Wearing a long-sleeve black shirt, blue shorts, a knee brace on his right leg (basketball injury), and a backpack filled with water bottles and an emergency water-filtration straw (don’t ask), Jeff Jordan appears from behind a line of trees. Lean bordering on gaunt, with closely cropped black hair, Jordan has already hiked 40 minutes in the woods before arriving for a scheduled walk-and-talk on a trail near his home in ­Portola Valley, Calif. “Sorry,” he says. “I wake up really early.”

Jordan, who is 60, savors his alone time in the morning. Office hours are at the nearby venture capital firm Andreessen Horowitz, where he meets with entrepreneurs, listens to pitches, and decides which of these prospects are worthy of the firm’s backing. But in the wee hours, he typically sets out alone. “I have to be an extrovert at work. So to recover, I just walk through the hills,” he says, before making the shocking confession, at least in the type A world of Silicon Valley VCs, that he’s “right on the introvert-extrovert line.” Says Jordan: “It’s the only thing in my day I do that’s solitary. Everything else is meeting after meeting after meeting.”

Fortunately for Jordan and his partners, his enervating face time has proved fruitful. On behalf of Andreessen Horowitz, Jordan invested early in what are now some of the hottest companies in tech, including home-­sharing giant Airbnb, grocery delivery company Instacart, and the hobbyist site ­Pinterest. The firm’s bet on Pinterest alone, one of Jordan’s first after joining the firm in 2011, is worth $1 billion. Jordan’s nonmonetary reward: Earlier this year he became managing partner of the decade-old firm, meaning he’s now responsible for personnel, budgeting, day-to-day operations, and the like, all while continuing to invest and sit on boards. (He’s currently on nine, including still-private Airbnb and Instacart, newly public Pinterest, and high-stakes e-scooter startup Lime.)

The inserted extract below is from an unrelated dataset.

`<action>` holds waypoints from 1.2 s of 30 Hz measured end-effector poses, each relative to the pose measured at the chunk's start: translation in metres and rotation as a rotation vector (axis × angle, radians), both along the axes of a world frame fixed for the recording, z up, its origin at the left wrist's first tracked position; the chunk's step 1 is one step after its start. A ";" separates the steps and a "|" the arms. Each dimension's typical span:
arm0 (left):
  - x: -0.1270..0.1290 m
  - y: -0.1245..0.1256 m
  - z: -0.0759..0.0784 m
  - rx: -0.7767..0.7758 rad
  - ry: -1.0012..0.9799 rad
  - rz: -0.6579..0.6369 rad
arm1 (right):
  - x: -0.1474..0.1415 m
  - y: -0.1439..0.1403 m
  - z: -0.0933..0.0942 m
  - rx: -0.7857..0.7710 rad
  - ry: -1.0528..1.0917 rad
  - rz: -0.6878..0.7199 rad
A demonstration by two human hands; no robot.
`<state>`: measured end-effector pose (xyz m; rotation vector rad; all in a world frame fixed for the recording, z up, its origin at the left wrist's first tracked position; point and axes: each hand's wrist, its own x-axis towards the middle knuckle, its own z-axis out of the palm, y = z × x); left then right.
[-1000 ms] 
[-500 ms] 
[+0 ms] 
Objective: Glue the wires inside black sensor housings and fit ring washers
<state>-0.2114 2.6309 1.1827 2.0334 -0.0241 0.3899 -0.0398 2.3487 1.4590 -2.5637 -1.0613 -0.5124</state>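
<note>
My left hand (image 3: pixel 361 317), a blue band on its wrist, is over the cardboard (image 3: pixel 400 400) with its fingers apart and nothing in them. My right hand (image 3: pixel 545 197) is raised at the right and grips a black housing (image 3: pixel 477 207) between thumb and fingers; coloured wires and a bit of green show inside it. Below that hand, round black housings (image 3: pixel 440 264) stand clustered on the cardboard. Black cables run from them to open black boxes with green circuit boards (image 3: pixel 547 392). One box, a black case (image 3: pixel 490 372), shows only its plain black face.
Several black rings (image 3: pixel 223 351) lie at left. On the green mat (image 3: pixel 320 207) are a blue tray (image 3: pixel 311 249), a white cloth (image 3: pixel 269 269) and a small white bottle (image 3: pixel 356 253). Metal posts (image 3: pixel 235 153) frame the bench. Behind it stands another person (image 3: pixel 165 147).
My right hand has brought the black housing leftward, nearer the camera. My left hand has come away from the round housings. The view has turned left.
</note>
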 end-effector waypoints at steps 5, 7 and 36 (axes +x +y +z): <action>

Jordan is a bit of an outlier at the epicenter of the global technology industry, a place of titanic egos and triumphs borne of brilliant ideas. He didn’t become a VC, widely acknowledged to be a young person’s game, until he was in his fifties. He’s not a technologist but rather a general-management type, typically second-class citizens in the Valley. And he at least professes to hate being in the spotlight. What he has, in spades, is something that is gaining currency amid the scandals and missteps of the Valley’s behemoths: experience. Says Meg Whitman, Jordan’s boss at Disney and later at eBay: “Investing requires pattern recognition, and Jeff was able to recognize the potential” of the companies he has invested in, thanks to what he had seen earlier in his career, particularly at eBay.